The inspection followed President Bola Ahmed Tinubu’s approval for commercial exploration, forming part of the federal government’s efforts to deploy the required technical capacity and infrastructure for production.
Officials of NNPCL carried out the exercise alongside representatives of the Nigerian Upstream Petroleum Regulatory Commission (NUPRC) and national security agencies to evaluate the site and confirm its readiness for drilling activities.
The delegation was led by Project Coordinator for Enserv, Hussein Aliyu, who headed the NNPCL Enserv technical team.
Other members included Wasiu Adeniyi, Onwugba Kelechi, Engr.

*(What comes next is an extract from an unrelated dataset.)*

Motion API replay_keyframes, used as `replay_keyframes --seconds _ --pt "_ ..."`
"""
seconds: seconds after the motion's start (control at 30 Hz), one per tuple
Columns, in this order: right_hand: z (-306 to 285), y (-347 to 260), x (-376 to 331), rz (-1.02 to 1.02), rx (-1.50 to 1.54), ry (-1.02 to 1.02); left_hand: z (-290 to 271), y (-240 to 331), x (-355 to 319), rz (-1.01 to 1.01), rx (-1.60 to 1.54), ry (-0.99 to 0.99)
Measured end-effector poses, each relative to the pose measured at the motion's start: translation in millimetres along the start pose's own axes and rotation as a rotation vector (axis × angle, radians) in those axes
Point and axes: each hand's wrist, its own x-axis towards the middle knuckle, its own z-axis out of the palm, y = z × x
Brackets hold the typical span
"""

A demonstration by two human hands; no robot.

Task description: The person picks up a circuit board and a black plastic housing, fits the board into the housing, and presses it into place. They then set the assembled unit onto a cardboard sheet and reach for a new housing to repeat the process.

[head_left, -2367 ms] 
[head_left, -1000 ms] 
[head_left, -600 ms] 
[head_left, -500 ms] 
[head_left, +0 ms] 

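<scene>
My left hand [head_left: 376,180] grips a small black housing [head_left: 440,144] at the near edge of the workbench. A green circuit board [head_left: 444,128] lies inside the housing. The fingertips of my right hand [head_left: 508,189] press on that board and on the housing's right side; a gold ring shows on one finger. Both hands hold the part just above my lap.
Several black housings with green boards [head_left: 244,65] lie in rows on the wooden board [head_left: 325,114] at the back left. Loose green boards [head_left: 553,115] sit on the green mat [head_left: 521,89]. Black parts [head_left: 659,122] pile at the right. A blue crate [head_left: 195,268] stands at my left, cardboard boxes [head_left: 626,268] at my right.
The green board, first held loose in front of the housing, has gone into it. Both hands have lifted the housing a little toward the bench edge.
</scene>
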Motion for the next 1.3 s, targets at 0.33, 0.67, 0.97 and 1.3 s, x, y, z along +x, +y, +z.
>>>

Rabiu M. Audu, Ojonoka Braimah, Ahmad Usman, Akinbosola Oluwaseyi, Salisu Nuhu, James Amezhinim, Yusuf Abdul-Azeez, Amararu Isukul and Livinus J. Kigbu.
Speaking, Governor Dapo Abiodun, described the development as a landmark achievement for Ogun State, saying “the commencement of drilling at Eba would stimulate economic growth, create employment opportunities and attract increased federal presence to the state’s coastal communities.
Abiodun also expressed appreciation to President Tinubu for his support toward the development of frontier oil basins and the equitable spread of the nation’s energy resources.
Recall that geological reports had earlier confirmed the presence of hydrocarbons within the Ogun Waterside axis, leading to preliminary surveys and technical engagements by NNPCL.
The Ogun State Government also carried out an independent verification of the oil well’s coordinates, affirming the discovery is located within the state’s boundaries.
To secure the project, naval security personnel have been deployed to the site for over 18 months, with the support of the Ogun State Government, to protect the facility and its environs.
The Eba oil well is regarded as part of Nigeria’s strategic move to expand oil production beyond the Niger Delta region.